=== Work to complete ===
Drop the pictures and repeat exactly from the "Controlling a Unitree" line down to the last line of the entries below.

○ ○ ○

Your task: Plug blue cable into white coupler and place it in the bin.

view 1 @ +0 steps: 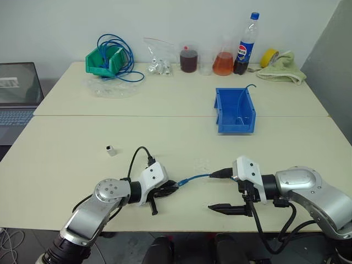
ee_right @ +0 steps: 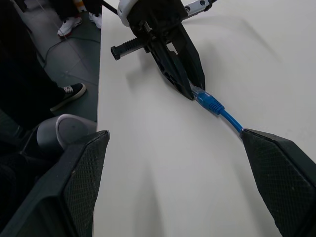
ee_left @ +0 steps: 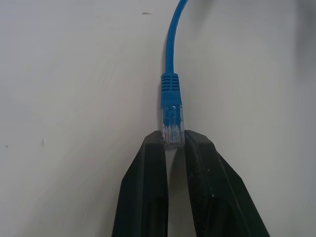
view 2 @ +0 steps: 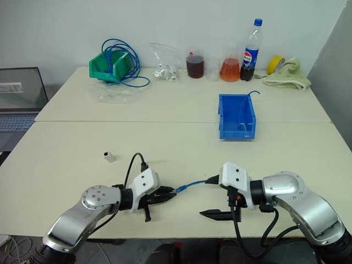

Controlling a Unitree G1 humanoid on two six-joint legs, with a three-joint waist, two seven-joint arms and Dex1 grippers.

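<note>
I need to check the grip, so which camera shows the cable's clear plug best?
The left wrist view: the clear plug sits close up, pinched between the left pincer's fingertips. The right wrist view shows it smaller, from the side. In both eye views it is just a speck.

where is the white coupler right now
In the left eye view the white coupler sits alone on the near table, left side, beyond the left end effector.

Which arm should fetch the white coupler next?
Right, probably. The left gripper is shut on the blue cable at its clear plug, so it is busy. The right gripper is open and holds nothing, but the white coupler lies on the left arm's side, so it must reach across.
</note>
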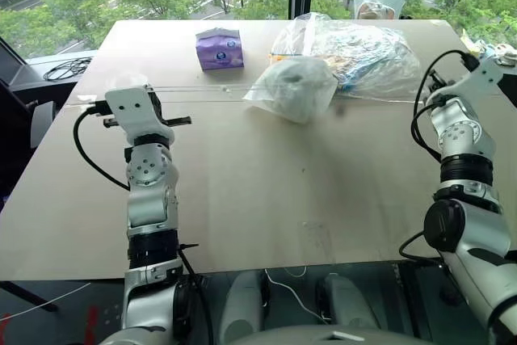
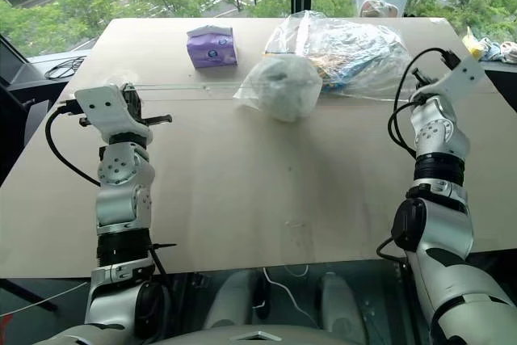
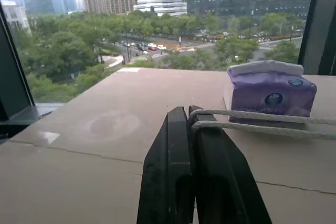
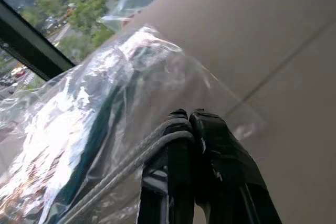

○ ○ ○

=== Answer for this exercise ===
Controlling a Unitree G1 humanoid on two six-joint legs, with a three-joint waist, two seven-joint arms and Dex1 grippers.

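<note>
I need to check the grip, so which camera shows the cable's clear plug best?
The left wrist view: the clear plug sits close up, pinched between the left pincer's fingertips. The right wrist view shows it smaller, from the side. In both eye views it is just a speck.

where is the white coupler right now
In the left eye view the white coupler sits alone on the near table, left side, beyond the left end effector.

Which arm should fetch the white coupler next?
Right, probably. The left gripper is shut on the blue cable at its clear plug, so it is busy. The right gripper is open and holds nothing, but the white coupler lies on the left arm's side, so it must reach across.
</note>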

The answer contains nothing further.